I called Nicola at Persephone Books to find out about the rights and my producer, Teun Hilte, eventually optioned the book. I share writing credit with Donald Rice in the film; without him, the script would never have been written at all.
Did you know Nicola previous to this? She is such an amazing person and I feel so lucky to know her.
No, but I was a big fan of Persephone Books and loved getting the chance to meet her and hang out at the shop. At one point -- Nicola would think I was crazy -- I almost asked her if I could work there!
I would work there too! It's the most enchanting bookshop in the world.
(Lambs Conduit Street shop, March 2009. Photo by Lisa Borgnes Giramonti.)
Were there any big challenges to overcome in adapting the material?
I think the toughest thing was retaining the tone of the book while, at the same time, trying to make the story as cinematic as possible. For me, the intimacy of the story is an advantage onscreen, but we did have to think very hard about how to dramatize Dolly's internal thoughts, and how to make the hints and suggestions about the past come to life in the movie.
And we rewrote some of the flashbacks to suit the available locations, so a hotel dining room scene became a barn dance, for example. Anna Lavelle, the production designer, outdid herself. The paper lanterns were all painted by hand -- the details were incredible.
Author Julia Strachey must be beaming down on this project with great glee, don't you think?
I hope she would approve of the film, but by all accounts, she was a tricky character. At one point I desperately wanted to contact the owner of her portrait to see if we could create a copy to hang in Dolly's bedroom. This never happened, but I really wish we had done it. No one would know or notice, but it would have given me a huge amount of pleasure to see that detail in the background somewhere.
(Julia Strachey by Dora Carrington, 1928)
Where was the movie shot?
At three different locations in Wiltshire. I got to be on set for about half of the time which would have never happened if Donald hadn't been the director.
(The "Cheerful Weather" production office. Pick up your jaw.)
It was so exciting to see everybody in costume on the first day of filming and to see the house come to life as the Thatcham family home. It was a dream come true, really. To write something and live with it in your head for a long time is fun, but seeing it all made real with such fabulous actors was just unbelievable for me. I was pinching myself all the time.

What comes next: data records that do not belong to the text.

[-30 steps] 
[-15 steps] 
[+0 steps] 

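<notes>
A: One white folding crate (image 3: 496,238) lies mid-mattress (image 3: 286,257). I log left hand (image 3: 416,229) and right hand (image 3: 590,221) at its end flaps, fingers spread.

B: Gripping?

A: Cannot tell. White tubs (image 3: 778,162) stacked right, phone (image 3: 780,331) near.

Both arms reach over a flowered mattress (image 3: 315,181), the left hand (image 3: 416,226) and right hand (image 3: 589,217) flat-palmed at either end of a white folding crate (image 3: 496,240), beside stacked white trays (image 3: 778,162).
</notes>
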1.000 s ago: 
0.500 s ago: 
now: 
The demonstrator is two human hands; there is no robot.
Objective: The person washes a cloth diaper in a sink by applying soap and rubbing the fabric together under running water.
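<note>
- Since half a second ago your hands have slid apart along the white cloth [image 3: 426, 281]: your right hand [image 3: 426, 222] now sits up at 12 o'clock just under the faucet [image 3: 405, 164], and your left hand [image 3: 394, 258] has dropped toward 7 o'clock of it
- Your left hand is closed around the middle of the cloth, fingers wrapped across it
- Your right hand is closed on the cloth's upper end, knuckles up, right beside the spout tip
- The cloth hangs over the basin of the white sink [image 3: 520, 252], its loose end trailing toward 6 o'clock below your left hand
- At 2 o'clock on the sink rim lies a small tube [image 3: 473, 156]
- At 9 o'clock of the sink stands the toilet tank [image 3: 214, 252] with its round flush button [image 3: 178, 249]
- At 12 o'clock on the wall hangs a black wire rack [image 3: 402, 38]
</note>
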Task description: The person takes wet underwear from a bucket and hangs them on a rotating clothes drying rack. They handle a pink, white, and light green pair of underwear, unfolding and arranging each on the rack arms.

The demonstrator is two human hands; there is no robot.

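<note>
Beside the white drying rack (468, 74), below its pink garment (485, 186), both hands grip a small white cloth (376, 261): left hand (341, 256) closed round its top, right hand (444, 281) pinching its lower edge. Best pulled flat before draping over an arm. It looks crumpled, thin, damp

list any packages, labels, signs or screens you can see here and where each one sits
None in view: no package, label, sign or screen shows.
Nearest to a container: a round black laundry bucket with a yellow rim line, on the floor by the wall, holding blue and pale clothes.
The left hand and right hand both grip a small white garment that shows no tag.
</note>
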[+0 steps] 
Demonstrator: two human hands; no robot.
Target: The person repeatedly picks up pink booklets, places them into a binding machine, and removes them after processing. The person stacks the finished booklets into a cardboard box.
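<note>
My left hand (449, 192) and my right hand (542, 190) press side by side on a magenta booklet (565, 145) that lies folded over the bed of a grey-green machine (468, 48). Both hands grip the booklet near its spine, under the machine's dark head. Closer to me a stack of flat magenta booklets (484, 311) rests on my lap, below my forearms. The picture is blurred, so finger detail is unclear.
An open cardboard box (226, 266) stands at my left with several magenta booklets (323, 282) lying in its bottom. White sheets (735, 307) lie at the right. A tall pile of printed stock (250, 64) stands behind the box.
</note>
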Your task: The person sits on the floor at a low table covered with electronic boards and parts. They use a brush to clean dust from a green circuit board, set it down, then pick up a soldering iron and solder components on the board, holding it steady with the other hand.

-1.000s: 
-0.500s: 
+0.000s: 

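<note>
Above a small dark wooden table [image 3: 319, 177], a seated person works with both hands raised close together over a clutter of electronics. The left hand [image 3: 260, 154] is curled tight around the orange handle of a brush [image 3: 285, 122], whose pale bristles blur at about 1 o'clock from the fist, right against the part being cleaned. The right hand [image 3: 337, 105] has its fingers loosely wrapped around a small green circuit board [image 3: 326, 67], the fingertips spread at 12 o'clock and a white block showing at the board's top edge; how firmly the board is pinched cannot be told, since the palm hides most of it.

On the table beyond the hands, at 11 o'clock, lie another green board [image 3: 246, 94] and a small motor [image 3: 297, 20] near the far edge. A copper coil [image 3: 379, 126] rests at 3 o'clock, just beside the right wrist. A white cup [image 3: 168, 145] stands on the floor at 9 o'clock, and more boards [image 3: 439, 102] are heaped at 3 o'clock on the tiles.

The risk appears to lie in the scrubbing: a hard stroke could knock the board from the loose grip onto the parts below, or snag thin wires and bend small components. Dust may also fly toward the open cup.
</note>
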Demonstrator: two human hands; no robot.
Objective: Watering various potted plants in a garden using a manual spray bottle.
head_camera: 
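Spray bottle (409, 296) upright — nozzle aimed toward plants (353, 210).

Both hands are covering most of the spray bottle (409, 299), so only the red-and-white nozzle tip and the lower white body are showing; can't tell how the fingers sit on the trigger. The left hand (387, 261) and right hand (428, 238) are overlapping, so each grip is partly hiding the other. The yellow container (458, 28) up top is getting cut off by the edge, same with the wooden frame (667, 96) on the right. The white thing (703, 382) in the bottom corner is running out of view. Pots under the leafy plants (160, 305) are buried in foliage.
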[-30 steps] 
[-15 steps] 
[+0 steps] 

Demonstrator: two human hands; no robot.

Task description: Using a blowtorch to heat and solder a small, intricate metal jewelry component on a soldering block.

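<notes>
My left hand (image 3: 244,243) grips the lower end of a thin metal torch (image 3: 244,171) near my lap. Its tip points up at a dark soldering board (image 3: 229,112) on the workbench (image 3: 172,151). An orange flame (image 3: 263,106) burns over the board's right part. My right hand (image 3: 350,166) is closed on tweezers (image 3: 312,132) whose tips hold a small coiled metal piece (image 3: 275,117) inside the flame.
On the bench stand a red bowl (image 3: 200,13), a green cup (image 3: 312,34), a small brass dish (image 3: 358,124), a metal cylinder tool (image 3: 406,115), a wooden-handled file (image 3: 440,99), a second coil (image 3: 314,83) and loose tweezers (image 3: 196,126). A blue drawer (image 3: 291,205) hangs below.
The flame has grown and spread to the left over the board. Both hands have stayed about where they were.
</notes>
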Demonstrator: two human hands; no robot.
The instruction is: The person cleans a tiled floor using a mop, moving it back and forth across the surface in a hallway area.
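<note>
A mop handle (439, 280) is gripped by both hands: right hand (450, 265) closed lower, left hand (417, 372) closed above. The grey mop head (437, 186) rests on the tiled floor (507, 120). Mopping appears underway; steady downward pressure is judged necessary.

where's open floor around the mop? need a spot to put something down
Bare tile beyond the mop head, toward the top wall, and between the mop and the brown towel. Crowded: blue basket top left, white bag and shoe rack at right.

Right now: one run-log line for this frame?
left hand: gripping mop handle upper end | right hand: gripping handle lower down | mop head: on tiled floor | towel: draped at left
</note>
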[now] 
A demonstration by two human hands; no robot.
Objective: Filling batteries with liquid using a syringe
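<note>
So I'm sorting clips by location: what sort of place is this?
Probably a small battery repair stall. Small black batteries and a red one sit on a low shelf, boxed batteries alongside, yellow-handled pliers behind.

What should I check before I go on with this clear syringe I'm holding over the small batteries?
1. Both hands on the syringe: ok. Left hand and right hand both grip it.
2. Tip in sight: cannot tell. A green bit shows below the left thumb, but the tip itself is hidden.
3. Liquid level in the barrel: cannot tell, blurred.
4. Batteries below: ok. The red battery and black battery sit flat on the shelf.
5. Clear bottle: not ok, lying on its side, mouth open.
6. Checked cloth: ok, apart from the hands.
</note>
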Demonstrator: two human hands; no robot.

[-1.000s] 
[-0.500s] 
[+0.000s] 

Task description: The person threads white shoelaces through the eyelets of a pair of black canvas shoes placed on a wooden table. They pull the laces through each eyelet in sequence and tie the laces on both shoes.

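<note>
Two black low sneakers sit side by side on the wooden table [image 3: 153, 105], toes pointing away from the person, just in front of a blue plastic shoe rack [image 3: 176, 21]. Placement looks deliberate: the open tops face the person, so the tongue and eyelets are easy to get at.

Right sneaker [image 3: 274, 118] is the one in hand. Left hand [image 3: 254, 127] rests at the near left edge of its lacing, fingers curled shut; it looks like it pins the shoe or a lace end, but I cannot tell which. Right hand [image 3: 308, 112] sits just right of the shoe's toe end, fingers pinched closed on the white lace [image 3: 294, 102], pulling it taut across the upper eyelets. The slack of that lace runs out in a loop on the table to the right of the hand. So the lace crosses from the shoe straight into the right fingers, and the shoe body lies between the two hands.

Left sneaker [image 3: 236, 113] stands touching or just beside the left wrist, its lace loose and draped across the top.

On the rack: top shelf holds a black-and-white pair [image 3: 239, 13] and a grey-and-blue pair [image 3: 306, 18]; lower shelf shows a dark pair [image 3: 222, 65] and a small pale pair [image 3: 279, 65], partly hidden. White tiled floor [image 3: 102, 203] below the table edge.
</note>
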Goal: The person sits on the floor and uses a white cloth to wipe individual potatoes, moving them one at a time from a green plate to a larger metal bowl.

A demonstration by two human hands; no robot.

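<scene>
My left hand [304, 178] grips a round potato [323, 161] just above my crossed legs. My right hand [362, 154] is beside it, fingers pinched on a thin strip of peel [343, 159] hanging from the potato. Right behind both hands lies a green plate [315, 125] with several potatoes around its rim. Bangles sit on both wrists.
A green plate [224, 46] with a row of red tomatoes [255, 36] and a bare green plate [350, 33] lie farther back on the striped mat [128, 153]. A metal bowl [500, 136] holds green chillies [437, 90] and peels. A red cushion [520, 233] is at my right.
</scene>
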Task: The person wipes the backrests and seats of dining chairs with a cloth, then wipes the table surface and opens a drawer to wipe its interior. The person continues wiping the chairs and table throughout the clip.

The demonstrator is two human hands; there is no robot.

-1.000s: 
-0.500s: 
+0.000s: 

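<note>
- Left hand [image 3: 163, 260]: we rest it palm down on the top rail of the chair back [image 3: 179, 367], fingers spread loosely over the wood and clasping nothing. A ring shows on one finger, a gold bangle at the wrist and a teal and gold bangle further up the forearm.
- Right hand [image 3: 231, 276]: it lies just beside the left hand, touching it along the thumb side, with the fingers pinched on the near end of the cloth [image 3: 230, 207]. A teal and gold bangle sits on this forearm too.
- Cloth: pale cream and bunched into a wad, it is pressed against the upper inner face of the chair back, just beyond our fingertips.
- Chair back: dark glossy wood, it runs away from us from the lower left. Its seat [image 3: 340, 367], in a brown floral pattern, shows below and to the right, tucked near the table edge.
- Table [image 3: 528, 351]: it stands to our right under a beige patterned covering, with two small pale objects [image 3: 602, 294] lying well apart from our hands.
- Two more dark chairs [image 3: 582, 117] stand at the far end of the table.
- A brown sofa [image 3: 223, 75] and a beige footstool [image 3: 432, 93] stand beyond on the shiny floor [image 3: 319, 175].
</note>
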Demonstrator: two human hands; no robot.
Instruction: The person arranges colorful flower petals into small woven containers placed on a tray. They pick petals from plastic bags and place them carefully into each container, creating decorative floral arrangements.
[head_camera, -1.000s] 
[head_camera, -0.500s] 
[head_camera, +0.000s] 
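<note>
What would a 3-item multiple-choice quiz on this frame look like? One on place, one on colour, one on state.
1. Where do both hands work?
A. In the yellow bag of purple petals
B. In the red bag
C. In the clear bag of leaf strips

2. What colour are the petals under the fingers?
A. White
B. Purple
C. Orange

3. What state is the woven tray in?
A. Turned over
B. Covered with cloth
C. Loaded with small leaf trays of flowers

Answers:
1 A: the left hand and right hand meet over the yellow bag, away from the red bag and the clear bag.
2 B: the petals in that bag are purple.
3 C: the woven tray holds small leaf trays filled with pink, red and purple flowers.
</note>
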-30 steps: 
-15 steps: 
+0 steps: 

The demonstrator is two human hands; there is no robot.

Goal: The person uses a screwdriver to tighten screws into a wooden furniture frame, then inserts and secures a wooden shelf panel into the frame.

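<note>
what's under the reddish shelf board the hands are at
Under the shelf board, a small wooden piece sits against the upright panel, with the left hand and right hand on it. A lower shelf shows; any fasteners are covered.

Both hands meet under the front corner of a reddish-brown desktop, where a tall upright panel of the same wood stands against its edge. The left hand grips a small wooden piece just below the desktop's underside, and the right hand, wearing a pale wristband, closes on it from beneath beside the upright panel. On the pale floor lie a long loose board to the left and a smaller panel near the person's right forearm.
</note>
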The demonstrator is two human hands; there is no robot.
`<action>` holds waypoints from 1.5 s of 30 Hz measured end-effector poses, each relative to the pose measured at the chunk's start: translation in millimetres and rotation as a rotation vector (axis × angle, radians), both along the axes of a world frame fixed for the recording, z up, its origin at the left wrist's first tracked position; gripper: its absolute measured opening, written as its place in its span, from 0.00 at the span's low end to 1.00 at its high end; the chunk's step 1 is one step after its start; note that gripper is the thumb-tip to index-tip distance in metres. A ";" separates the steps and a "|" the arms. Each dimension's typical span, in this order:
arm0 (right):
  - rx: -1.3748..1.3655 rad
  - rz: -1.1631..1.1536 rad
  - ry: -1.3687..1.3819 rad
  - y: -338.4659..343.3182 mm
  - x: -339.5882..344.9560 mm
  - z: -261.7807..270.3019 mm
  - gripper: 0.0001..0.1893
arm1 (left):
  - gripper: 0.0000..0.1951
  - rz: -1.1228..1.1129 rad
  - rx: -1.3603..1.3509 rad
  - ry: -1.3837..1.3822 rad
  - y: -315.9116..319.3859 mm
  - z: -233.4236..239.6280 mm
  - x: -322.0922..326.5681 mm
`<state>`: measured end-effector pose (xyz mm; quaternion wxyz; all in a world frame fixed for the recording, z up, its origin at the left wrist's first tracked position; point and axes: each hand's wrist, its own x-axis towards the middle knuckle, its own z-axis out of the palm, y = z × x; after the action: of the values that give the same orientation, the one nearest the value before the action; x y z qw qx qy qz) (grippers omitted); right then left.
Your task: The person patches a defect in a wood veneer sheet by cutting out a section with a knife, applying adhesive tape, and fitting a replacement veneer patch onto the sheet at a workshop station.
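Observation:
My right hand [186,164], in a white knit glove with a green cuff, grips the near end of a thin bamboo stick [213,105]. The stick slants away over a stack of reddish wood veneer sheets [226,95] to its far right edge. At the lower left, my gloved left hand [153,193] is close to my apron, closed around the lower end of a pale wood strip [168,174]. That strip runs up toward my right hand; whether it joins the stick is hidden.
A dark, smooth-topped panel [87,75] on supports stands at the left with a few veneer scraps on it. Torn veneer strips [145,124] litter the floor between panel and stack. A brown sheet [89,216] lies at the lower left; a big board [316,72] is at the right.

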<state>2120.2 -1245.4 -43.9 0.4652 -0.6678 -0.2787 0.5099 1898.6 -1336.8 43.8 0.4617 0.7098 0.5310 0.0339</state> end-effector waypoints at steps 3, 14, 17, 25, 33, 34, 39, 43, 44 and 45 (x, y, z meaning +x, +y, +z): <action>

Any good on-set anecdotes?
We had outrageous weather to contend with, a frozen loo, an accident with a cow and a location assistant, and hotel staff in Salisbury who were straight out of Faulty Towers. Oh, and the crew stayed at a place called Sandy Balls. Really.
The sets are beyond stunning. Were you involved in the style of the movie?
I had very strong ideas of what the house should look like. I love the colors on the walls, and I wanted to steal those drawing room curtains!
The clothes are no slouch either. Just sayin'.
Camilla Benda did the costumes and she was terrific. Dolly's wedding gown was made for the film...
...but some of the clothes were vintage things from the era.
The blue backless dress was a standout...
...but I also loved the shorts outfit Dolly wears in the boat scene. I wanted to steal that too.
I love that you were an extra in the movie but am so bummed that you aren't in the final cut. I think you look like cinematic gold!
(Screenwriter Mary Henely Magill dressed as an extra
for the cricket scene. Photo by Wezley Joao Ferreira.)
for the cricket scene. Photo by Wezley Joao Ferreira.)
I am very proud of the movie and I hope fans of the book will like it. We did change a few things and we had to compromise sometimes, but I think the relationship between Dolly and Joseph -- and the triangle they make with Mrs Thatcham -- remains true to Julia Strachey's characters and true to the way love can make us happy and unhappy at the same time. And all with gorgeous sets and clothes!
Mary, thank you so much for giving my readers and me such an exclusive insider's glimpse into the making of the film -- I can't wait to see it!
"Cheerful Weather for the Wedding" opens in the US on December 7th and in the UK on January 9th.